## Exercise goal
Your task is to reproduce exactly the lines that run from the beginning of the data through the line where "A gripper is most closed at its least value" appears.

## Collected material

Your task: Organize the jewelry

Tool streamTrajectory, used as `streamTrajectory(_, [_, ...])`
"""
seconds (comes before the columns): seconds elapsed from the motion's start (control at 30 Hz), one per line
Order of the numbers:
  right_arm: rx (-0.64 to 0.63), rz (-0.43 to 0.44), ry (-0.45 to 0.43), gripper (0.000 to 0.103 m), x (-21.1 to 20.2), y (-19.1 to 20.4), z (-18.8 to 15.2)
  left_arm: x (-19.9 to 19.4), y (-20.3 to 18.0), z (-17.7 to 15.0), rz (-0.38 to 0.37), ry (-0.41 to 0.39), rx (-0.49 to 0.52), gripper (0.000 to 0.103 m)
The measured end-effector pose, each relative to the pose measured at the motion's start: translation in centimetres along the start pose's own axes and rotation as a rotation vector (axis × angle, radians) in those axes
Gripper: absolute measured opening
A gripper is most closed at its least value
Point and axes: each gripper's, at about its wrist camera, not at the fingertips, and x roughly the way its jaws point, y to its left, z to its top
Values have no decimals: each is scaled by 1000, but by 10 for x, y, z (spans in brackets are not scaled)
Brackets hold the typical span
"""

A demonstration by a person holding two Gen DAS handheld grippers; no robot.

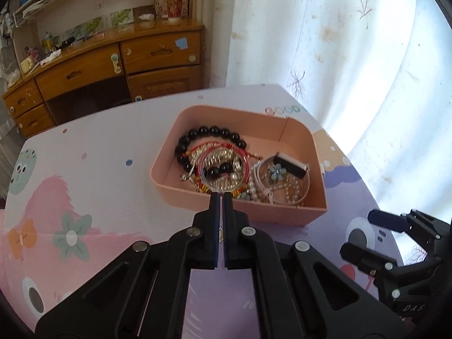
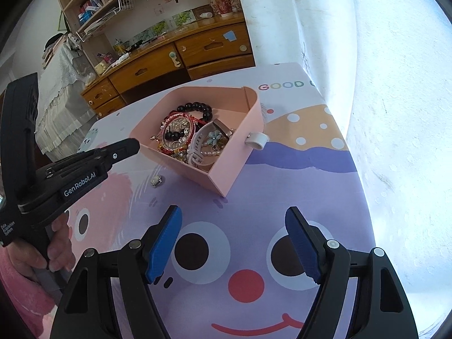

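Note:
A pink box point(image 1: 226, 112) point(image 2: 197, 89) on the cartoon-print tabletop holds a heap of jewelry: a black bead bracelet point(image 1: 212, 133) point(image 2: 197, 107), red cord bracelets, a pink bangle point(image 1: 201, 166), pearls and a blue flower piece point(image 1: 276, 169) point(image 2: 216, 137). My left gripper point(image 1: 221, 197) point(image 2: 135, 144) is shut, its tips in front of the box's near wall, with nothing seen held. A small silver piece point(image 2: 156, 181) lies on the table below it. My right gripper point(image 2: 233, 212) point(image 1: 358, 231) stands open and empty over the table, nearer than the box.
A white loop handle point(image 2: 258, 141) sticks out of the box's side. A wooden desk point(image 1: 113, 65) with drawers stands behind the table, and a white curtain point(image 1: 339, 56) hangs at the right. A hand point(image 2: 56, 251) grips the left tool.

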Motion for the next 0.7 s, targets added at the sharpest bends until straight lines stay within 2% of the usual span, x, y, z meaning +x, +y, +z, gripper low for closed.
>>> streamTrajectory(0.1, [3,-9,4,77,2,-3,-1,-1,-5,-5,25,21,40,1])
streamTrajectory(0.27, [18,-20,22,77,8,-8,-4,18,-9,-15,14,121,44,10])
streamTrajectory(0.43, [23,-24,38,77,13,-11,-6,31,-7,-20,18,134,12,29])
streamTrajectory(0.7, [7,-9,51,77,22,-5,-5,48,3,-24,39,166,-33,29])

## Written answer
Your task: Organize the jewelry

Tool streamTrajectory, used as `streamTrajectory(_, [_, ...])`
"""
seconds (comes before the columns): seconds elapsed from the motion's start (control at 30 Hz), one per line
Order of the numbers:
  right_arm: rx (-0.64 to 0.63), rz (-0.43 to 0.44), ry (-0.45 to 0.43), gripper (0.000 to 0.103 m), x (-21.1 to 20.2), y (-19.1 to 20.4), z (-18.8 to 15.2)
  left_arm: x (-19.9 to 19.4), y (-20.3 to 18.0), z (-17.7 to 15.0), rz (-0.38 to 0.37), ry (-0.41 to 0.39), rx (-0.49 to 0.52), gripper (0.000 to 0.103 m)
The measured end-effector pose, each relative to the pose measured at the motion's start: translation in centimetres along the start pose's own axes and rotation as a rotation vector (axis × angle, radians) in those axes
Gripper: absolute measured opening
A gripper is most closed at its least value

Nothing else belongs in the answer.